[Dataset excerpts]
# # # # #

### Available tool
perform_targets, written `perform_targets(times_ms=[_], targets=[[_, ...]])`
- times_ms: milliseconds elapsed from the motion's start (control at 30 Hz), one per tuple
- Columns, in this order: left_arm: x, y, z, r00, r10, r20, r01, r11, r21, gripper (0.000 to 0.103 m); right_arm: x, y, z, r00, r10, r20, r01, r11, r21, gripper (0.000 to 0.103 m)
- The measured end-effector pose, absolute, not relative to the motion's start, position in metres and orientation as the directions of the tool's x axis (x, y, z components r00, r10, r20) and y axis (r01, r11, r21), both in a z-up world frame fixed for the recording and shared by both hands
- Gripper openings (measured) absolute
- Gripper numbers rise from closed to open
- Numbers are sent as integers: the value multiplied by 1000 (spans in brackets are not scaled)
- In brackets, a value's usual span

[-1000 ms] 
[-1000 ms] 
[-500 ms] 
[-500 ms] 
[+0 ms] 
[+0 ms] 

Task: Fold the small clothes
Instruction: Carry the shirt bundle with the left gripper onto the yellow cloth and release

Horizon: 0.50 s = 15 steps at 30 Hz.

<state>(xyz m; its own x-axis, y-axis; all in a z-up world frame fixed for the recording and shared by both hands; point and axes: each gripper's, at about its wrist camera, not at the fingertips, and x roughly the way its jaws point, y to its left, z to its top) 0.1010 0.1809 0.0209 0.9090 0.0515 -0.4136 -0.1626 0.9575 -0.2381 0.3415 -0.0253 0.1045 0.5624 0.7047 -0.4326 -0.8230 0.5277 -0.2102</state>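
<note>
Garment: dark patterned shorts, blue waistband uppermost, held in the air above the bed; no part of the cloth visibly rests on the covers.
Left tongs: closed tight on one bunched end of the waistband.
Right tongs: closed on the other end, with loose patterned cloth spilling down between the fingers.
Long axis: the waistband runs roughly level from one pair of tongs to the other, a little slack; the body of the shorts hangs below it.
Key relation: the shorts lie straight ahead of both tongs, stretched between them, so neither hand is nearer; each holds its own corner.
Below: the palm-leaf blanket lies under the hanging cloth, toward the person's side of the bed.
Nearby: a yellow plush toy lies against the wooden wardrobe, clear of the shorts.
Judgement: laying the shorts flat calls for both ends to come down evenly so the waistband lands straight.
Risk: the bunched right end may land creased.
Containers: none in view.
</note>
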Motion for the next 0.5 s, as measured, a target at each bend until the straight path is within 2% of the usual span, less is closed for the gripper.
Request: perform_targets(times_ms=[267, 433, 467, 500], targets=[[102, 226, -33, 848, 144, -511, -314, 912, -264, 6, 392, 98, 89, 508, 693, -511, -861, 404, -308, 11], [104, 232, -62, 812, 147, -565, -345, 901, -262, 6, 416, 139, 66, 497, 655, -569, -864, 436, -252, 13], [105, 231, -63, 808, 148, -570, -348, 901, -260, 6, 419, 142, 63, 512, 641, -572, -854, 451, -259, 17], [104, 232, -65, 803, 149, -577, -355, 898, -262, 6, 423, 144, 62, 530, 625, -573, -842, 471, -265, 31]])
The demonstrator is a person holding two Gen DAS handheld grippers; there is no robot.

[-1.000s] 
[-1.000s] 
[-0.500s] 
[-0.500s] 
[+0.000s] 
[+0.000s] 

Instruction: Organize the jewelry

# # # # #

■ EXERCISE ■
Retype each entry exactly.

■ RESULT OF THE TASK ■
### Available tool
perform_targets, written `perform_targets(times_ms=[_], targets=[[_, ...]])`
- times_ms: milliseconds elapsed from the motion's start (control at 30 Hz), one per tuple
- Columns, in this order: left_arm: x, y, z, r00, r10, r20, r01, r11, r21, gripper (0.000 to 0.103 m); right_arm: x, y, z, r00, r10, r20, r01, r11, r21, gripper (0.000 to 0.103 m)
- The measured end-effector pose, absolute, not relative to the motion's start, position in metres and orientation as the directions of the tool's x axis (x, y, z components r00, r10, r20) and y axis (r01, r11, r21), both in a z-up world frame fixed for the recording and shared by both hands
- Gripper openings (measured) absolute
- Gripper numbers rise from closed to open
- Numbers are sent as integers: the value multiplied by 1000 (spans in brackets are not scaled)
- In brackets, a value's usual span

[-1000 ms] 
[-1000 ms] 
[-500 ms] 
[-500 ms] 
[+0 ms] 
[+0 ms] 

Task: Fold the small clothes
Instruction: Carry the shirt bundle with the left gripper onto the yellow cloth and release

Horizon: 0.50 s = 15 steps at 30 Hz.

<state>(xyz m; its own x-axis, y-axis; all in a z-up world frame fixed for the recording and shared by both hands; point and axes: each gripper's, at about its wrist camera, not at the fingertips, and x roughly the way its jaws point, y to its left, z to its top) 0.1010 0.1809 0.0209 0.9090 0.0515 -0.4136 -0.1626 0.9575 -0.2381 0.3415 -0.0253 0.1045 0.5624 0.7047 -0.4326 -0.8230 0.5277 -0.2102</state>
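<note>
Garment: dark patterned shorts, blue waistband uppermost, held in the air above the bed; no part of the cloth visibly rests on the covers.
Left tongs: closed tight on one bunched end of the waistband.
Right tongs: closed on the other end, with loose patterned cloth spilling down between the fingers.
Long axis: the waistband runs roughly level from one pair of tongs to the other, a little slack; the body of the shorts hangs below it.
Key relation: the shorts lie straight ahead of both tongs, stretched between them, so neither hand is nearer; each holds its own corner.
Below: the palm-leaf blanket lies under the hanging cloth, toward the person's side of the bed.
Nearby: a yellow plush toy lies against the wooden wardrobe, clear of the shorts.
Judgement: laying the shorts flat calls for both ends to come down evenly so the waistband lands straight.
Risk: the bunched right end may land creased.
Containers: none in view.
</note>
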Motion for the next 0.5 s, as measured, a target at each bend until the straight path is within 2% of the usual span, less is closed for the gripper.
Request: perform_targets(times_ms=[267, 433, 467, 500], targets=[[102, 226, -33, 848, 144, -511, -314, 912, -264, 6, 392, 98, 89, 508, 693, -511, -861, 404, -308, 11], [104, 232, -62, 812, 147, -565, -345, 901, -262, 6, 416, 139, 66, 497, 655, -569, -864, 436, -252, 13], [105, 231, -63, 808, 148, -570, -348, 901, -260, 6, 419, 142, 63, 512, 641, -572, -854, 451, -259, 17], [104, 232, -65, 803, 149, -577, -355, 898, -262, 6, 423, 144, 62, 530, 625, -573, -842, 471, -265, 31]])
The demonstrator is a person holding two Gen DAS handheld grippers; there is no robot.

[-1.000s] 
[-1.000s] 
[-0.500s] 
[-0.500s] 
[+0.000s] 
[+0.000s] 

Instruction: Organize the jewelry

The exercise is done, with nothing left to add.